The Songs of thanksgiving are a series of Jewish prayers that are recited during pesukei dezimra.

Origin
During the temple service during the days of the temple, a series of thanksgiving prayers were recited. These have since become incorporated into daily prayer.

Placement in service
While Nusach Ashkenaz recites Hodu Barukh she'amar, Sephardi custom recites it beforehand. Some explain that the Ashkenazic practice is based the current world being called the World of Yezirah, a world that is not repaired, and therefore one that does not receive light from itself, whereas the Sephardic practice is to recite these prayers are recited before Barukh She'amar because the prayers receive tikkun from assiah, as they follow Kaddish.  Others explain that Nusach Ashkenaz recites the after Barukh She'amar because Barukh She'amar serves as an opening to the praises of G-d, whereas the Sephardic practice recites it after because Hodu is from Chronicles (rather than Psalms) and Barukh She'amar says that we recite the "Songs of David".

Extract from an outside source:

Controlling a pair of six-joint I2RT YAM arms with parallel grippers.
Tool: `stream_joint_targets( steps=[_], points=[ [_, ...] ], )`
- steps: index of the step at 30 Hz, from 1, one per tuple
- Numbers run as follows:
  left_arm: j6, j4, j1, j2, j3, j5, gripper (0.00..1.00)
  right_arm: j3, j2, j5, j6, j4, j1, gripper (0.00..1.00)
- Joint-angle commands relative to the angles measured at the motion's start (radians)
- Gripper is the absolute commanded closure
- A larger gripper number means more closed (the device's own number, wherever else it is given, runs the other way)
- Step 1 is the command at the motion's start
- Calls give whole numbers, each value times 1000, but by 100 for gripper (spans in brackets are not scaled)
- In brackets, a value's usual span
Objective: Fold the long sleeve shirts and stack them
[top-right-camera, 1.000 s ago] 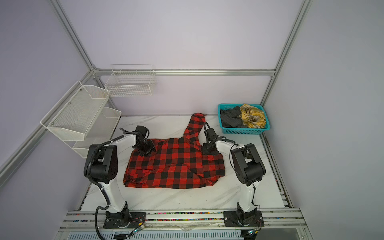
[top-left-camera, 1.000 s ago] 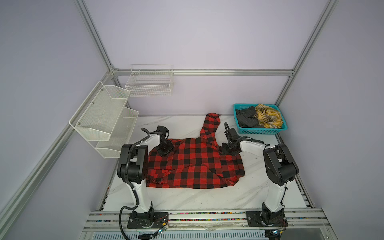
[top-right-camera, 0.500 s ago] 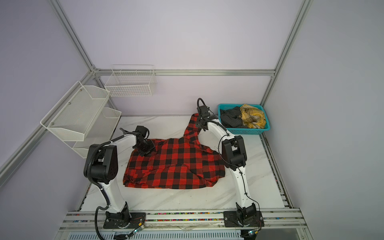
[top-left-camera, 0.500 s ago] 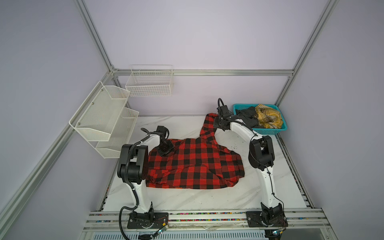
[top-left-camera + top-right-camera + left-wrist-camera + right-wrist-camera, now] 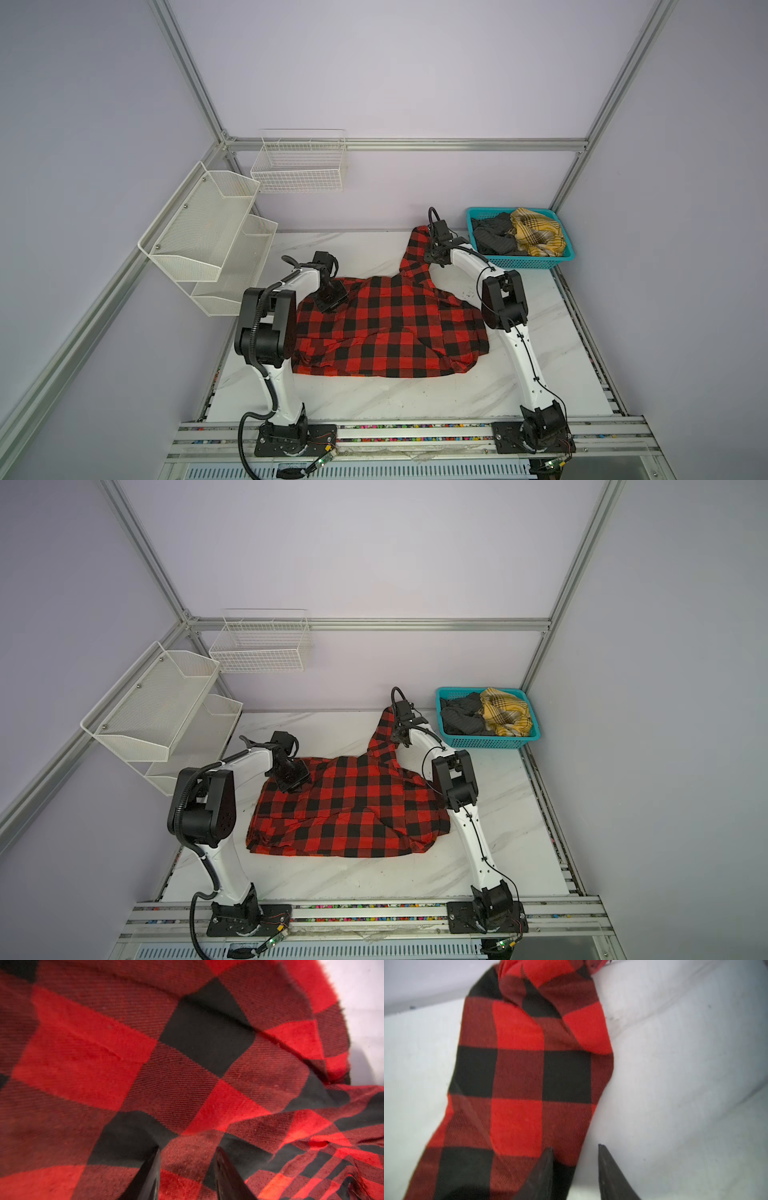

Psalm 100 is recited after Barukh She'amar in all rites.

Prayers included
The songs of thanksgiving are:

Hodu
Hodu Lashem Kir'u Bishmo, or "Hodu" (from ). This is the longer one of the thanksgiving prayers. It was first recited by David after he recovered the ark from the Philistines. Following this event, it became a standard prayer.

Psalm 100

Psalm 100 is the shorter prayer. The psalm expresses thanks to God for all the miracles that happen to us each day in total oblivion, as we are routinely in danger without even knowing it.

Psalm 100 is omitted by Ashkenazi Jews on Shabbat, Yom Tov, the Eve of Yom Kippur, the Eve of Passover, and the intermediate days of Passover. On Shabbat and Yom Tov, it is omitted because offering Thanksgiving is voluntary, and therefore is not done on days with Shabbat-like restrictions. On the Eve of Passover, it is omitted because during the temple service, one may not be able to finish eating the offering, which was chametz, before the time in which it was forbidden to eat chametz. On Passover, it is omitted because of its chametz content. On the Eve of Yom Kippur, it is omitted because one may not be able to finish the contents before the fast sets in.

Sephardim still recite it on the Eves of Yom Kippur and Passover, and segment of them still recites it on Shabbat and Yom Tov.

In the Italian rite, this Psalm is recited only on Shabbat and Yom Tov, and during the week it is omitted.